DATA SHOWN: Begin

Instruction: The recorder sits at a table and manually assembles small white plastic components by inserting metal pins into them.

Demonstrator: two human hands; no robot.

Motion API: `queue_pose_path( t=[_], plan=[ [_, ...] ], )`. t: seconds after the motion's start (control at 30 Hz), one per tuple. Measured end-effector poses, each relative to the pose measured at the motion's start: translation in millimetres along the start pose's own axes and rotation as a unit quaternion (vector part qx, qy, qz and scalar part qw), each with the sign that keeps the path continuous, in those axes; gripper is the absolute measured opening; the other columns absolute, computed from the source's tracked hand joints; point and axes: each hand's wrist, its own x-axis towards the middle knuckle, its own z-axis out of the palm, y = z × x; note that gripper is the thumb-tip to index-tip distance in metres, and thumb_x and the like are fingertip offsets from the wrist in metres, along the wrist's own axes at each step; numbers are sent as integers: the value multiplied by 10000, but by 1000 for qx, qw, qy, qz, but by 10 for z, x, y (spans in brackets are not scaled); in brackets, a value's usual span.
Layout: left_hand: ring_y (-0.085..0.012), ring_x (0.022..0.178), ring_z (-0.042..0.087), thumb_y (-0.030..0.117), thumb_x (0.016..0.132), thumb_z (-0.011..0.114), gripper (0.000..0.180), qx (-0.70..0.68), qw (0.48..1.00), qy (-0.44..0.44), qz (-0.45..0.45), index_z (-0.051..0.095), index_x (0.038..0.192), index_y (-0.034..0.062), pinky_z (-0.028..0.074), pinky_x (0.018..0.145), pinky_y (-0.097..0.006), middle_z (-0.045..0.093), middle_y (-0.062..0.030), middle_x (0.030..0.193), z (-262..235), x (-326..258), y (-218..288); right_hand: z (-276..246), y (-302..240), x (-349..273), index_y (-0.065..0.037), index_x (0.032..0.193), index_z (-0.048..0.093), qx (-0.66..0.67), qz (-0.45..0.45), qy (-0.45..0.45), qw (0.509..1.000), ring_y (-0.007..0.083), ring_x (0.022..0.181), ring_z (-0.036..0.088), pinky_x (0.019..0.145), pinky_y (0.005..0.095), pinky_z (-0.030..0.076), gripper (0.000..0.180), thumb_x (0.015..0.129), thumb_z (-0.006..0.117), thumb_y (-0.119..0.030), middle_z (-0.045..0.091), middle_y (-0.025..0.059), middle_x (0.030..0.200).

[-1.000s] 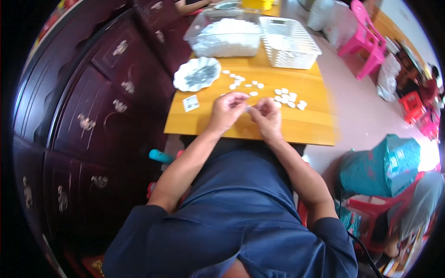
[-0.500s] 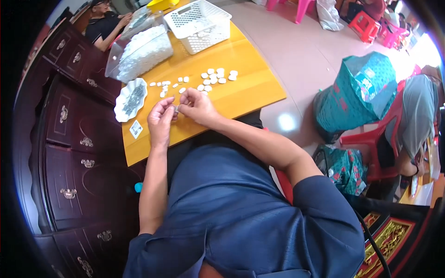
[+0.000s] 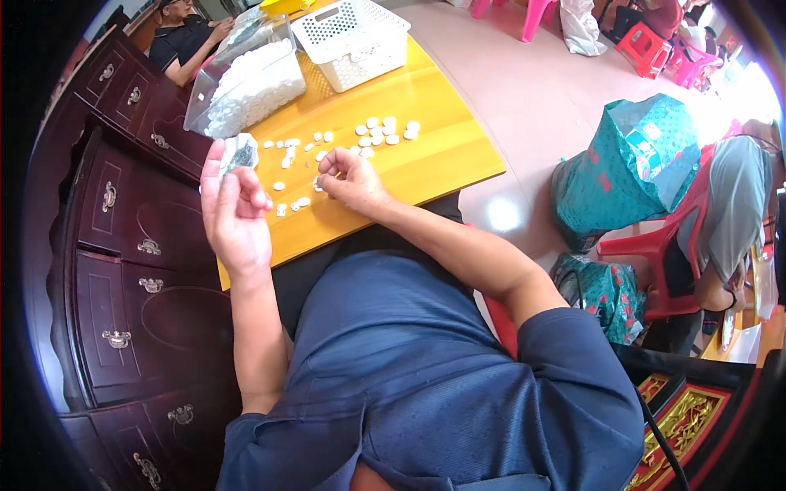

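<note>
My left hand (image 3: 237,214) is over the left edge of the yellow table, its fingers apart and partly curled; I see nothing held in it. It covers part of a white scalloped dish (image 3: 249,146) with small grey pieces (image 3: 239,157) in it. My right hand (image 3: 354,182) is closed in a pinch above the table, with a small white piece (image 3: 317,185) at its fingertips. Between the hands lie a few white pieces (image 3: 304,202). Farther back are several more small white pieces (image 3: 292,143) and a cluster of rounded white ones (image 3: 389,129).
A clear bin (image 3: 196,114) heaped with white pieces (image 3: 255,86) stands at the back left, beside a white perforated basket (image 3: 364,61). Dark drawers (image 3: 115,270) flank the left side. Right of the table are a teal bag (image 3: 606,172) and a red chair (image 3: 655,254). Another person (image 3: 176,41) sits far left.
My hands, together half a second ago, are now apart. The left has moved left to the dish and opened; the right has barely moved. Pieces near the front edge are now uncovered.
</note>
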Motion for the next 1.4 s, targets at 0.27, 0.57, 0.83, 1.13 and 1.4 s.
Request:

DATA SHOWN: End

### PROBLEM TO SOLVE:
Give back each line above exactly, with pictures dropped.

### THE ANSWER:
Instruction: The recorder sits at a table and manually assembles small white plastic components by inserting metal pins into them.

Demonstrator: two human hands; no robot.

Motion API: `queue_pose_path( t=[_], plan=[ [_, ...] ], )`. t: seconds after the motion's start (control at 30 Hz), one per tuple. Measured end-effector poses, each relative to the pose measured at the motion's start: translation in millimetres along the start pose's own axes and rotation as a unit quaternion (vector part qx, qy, qz and scalar part qw), each with the sign that keeps the path continuous, in those axes; gripper is the absolute measured opening; the other columns absolute, computed from the source's tracked hand joints; point and axes: each hand's wrist, its own x-axis towards the middle knuckle, its own z-axis out of the palm, y = z × x; note that gripper is the thumb-tip to index-tip distance in metres, and thumb_x and the like are fingertip offsets from the wrist in metres, along the wrist's own axes at each step; numbers are sent as integers: the value multiplied by 10000, but by 1000 for qx, qw, qy, qz, but by 10 for z, x, y (spans in brackets are not scaled); in brackets, a value's usual span.
Layout: left_hand: ring_y (-0.085..0.012), ring_x (0.022..0.178), ring_z (-0.042..0.087), thumb_y (-0.030..0.117), thumb_x (0.016..0.132), thumb_z (-0.011..0.114), gripper (0.000..0.180), qx (-0.70..0.68), qw (0.48..1.00), qy (-0.44..0.44), qz (-0.45..0.45), index_z (-0.051..0.095), index_x (0.038..0.192), index_y (-0.034..0.062), pinky_z (-0.028..0.074), pinky_x (0.018..0.145), pinky_y (-0.097..0.006), middle_z (-0.045..0.093), middle_y (-0.062..0.030), middle_x (0.030..0.193), z (-262..235), x (-326..258), y (-218..288); right_hand: z (-276..246), y (-302..240), x (-349..273), index_y (-0.065..0.037), index_x (0.032..0.193), index_z (-0.048..0.093), qx (-0.66..0.67), qz (-0.45..0.45), qy (-0.45..0.45), qw (0.509..1.000), ring_y (-0.007..0.083), ring_x (0.022..0.181), ring_z (-0.036..0.088), pinky_x (0.019..0.145), pinky_y (0.005..0.095), pinky_z (-0.030..0.076), gripper (0.000..0.180), thumb_x (0.015..0.129), thumb_z (-0.006..0.117), thumb_y (-0.119..0.030), middle_z (-0.045..0.091), middle_y (-0.025..0.059), middle_x (0.030..0.200).

[-1.000s] 
[-0.500s] 
[+0.000s] 

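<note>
My left hand (image 3: 237,214) is over the left edge of the yellow table, its fingers apart and partly curled; I see nothing held in it. It covers part of a white scalloped dish (image 3: 249,146) with small grey pieces (image 3: 239,157) in it. My right hand (image 3: 354,182) is closed in a pinch above the table, with a small white piece (image 3: 317,185) at its fingertips. Between the hands lie a few white pieces (image 3: 304,202). Farther back are several more small white pieces (image 3: 292,143) and a cluster of rounded white ones (image 3: 389,129).
A clear bin (image 3: 196,114) heaped with white pieces (image 3: 255,86) stands at the back left, beside a white perforated basket (image 3: 364,61). Dark drawers (image 3: 115,270) flank the left side. Right of the table are a teal bag (image 3: 606,172) and a red chair (image 3: 655,254). Another person (image 3: 176,41) sits far left.
My hands, together half a second ago, are now apart. The left has moved left to the dish and opened; the right has barely moved. Pieces near the front edge are now uncovered.
</note>
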Motion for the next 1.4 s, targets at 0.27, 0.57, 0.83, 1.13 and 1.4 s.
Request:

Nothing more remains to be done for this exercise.